JB: In conclusion, I wonder if you could comment on how you believe the work for the Center for Humans and Nature will be sustained into the future.
GVH: This comes back to where we started and my interest in this organization. I was in an academic context before. With students you have a captive audience who may or may not absorb the material, who may only be interested in making a certain grade. One of the exciting aspects of this job is thinking about how to reach different audiences; it’s an ongoing exercise in public philosophy. And when I say “public philosophy,” I don’t mean abstract discussions. I mean reaching audiences in language that is accessible, understandable, and comprehensible, so that it starts and continues a dialogue, a conversation.

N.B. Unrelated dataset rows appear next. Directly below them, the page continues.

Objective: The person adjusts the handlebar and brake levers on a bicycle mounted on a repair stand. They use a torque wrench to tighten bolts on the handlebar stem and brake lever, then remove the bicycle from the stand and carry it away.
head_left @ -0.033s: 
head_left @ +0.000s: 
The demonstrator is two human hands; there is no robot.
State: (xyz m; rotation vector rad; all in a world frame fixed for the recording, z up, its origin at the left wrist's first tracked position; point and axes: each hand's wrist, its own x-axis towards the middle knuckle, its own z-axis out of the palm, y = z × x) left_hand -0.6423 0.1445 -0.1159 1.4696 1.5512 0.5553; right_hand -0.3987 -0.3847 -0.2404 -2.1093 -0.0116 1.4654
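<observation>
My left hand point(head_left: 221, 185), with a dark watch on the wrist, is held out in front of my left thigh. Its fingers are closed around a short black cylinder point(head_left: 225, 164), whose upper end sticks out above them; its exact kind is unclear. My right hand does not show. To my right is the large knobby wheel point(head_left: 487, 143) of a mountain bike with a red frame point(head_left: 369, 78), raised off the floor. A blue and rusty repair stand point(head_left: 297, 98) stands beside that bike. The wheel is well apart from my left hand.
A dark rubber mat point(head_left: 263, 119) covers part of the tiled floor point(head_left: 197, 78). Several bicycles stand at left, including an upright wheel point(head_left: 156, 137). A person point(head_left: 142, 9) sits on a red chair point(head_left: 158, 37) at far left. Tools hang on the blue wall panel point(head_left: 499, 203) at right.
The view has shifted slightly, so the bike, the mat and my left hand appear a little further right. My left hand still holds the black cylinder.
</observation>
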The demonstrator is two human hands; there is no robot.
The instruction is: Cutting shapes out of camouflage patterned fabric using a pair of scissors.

And that’s what I think the Center for Humans and Nature does very well. It is a hub for those conversations that can change us because it does not demand us to think in a single prescribed way. It’s saying that these are important issues, so let’s discuss them in an intelligent way—in a way that furthers the dialogue and clarifies the conversation. I know that Strachan [Donnelley] liked to gather people together to have these stimulating discussions. But he was also a person who had his feet on the ground. It mattered to him what went on in the world. Engaging public audiences about environmental ethics, philosophy, and the importance of ideas should not be confined to an academic institution. It’s wide open. We provide that habitat. And I think that people that are interested in that can invest in us, not only monetarily but also intellectually and actively on a number of levels. I found a home here at the Center, and I think that has been the experience of a lot of people who have found us and discover that it is a hospitable place for the exchange of ideas.
JB: Thank you for sharing your thoughts with us, Gavin, and giving us an insight into the work of the Center for Humans and Nature.